Studies of the global carbon cycle suggest that boreal forests are not absorbing as much carbon as they did before 1976. As a result, the atmosphere already appears to contain 10-15 billion tonnes of carbon more than it would have if forests had continued to absorb carbon at the pre-1976 rate.

If boreal forests continue to decline, estimates suggest that burning and rotting of boreal forests could contribute to the release of up to 225 billion tonnes of extra carbon into the atmosphere, increasing current levels by a third. This would accelerate the rate of climate change.

While it is possible that the boreal forest could expand into the frozen tundra as temperatures increase, such an expansion would likely be delayed by slow tree migration rates and the adverse effects of increased ultraviolet radiation on trees from ozone depletion.

Even in the long term, the boreal forest is not expected to expand enough to compensate for the deterioration in the southern part of the forest.
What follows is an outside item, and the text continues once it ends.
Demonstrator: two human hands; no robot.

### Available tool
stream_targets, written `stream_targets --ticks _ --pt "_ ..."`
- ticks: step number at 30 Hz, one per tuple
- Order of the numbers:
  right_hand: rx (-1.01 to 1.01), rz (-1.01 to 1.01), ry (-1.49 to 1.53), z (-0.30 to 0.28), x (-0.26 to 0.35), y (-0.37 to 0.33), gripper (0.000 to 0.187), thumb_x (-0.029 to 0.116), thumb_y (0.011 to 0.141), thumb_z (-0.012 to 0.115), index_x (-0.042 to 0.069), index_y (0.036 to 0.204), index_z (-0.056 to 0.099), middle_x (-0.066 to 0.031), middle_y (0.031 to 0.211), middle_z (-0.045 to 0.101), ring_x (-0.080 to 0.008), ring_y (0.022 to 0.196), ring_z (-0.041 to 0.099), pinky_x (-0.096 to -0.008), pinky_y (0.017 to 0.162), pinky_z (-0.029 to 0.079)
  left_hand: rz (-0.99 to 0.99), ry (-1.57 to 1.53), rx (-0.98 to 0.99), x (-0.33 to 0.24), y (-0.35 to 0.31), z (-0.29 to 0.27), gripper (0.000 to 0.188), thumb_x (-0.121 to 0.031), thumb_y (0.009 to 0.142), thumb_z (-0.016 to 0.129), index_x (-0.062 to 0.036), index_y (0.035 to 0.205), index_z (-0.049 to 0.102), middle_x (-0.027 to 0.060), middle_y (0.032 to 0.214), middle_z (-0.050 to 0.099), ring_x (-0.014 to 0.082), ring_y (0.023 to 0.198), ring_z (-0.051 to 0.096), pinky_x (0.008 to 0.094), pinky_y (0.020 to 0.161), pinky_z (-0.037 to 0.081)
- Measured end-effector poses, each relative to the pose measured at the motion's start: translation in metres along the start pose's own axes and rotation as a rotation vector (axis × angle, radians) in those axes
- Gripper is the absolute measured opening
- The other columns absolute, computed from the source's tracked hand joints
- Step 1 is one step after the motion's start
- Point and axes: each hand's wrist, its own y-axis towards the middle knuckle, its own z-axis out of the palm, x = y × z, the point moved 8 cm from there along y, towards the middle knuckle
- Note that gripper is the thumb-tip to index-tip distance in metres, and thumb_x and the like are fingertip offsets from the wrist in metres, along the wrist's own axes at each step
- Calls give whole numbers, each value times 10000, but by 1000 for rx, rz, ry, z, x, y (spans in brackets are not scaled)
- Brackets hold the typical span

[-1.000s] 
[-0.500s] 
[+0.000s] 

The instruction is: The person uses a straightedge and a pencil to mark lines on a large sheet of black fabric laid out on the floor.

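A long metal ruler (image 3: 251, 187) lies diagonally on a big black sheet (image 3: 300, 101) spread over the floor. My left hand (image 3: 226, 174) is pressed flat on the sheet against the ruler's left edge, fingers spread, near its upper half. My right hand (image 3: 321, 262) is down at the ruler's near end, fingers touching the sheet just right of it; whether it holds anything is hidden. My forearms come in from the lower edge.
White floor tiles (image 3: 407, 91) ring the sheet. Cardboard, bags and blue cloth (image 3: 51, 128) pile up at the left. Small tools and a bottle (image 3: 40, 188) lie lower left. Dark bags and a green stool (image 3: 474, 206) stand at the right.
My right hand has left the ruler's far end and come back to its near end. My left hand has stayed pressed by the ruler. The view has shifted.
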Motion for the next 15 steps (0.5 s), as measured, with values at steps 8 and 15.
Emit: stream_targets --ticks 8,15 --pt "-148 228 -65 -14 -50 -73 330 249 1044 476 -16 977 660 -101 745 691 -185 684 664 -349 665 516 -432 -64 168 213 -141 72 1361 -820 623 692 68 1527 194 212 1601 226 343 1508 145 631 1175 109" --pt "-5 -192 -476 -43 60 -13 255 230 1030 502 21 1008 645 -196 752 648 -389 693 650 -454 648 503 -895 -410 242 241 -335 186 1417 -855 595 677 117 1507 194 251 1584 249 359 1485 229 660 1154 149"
This report calls on policy and decision makers to radically rethink and change energy policies and logging practices in boreal forest countries in order to protect and preserve the climate and biodiversity. Such changes are consistent with their obligations under the Climate Convention and Biodiversity Treaty established by the 1992 UN Earth Summit in Rio de Janeiro, Brazil.

GREENPEACE BELIEVES that climate change and severe forest decline can only be halted by:

* A planned and orderly global phase-out of fossil fuels and their replacement by the efficient use of renewable and clean energy sources, including the immediate reduction of greenhouse gas levels by at least 20 percent by 2005.

* An end to global deforestation and the introduction of a programme of ecologically-based reforestation.

* The immediate phase-out of CFCs, HCFCs and HFCs, and their replacement by chemicals which do not damage the ozone layer or contribute to the human-induced greenhouse effect. "

All three of these documents are thoroughly researched and well documented. On the ground I am seeing the loss of forest productivity resulting from soil compaction and damage. Current forest practices often will clearcut (or near clearcut) an area with ground based equipment. The area will then be burned to release nutrients. It will then be ripped (plowed) which disrupts the soil horizons and kills micro-orgainsms. The Forest Service or BLM will then allow cattle grazing in the opened area. When trees won't grow they will claim they need to spray herbicide to reduce competition from the very species of plants that return nutrients to the soil.

If I were to try to design a forest management system to destroy productivity it would be difficult to think of a worse system than this.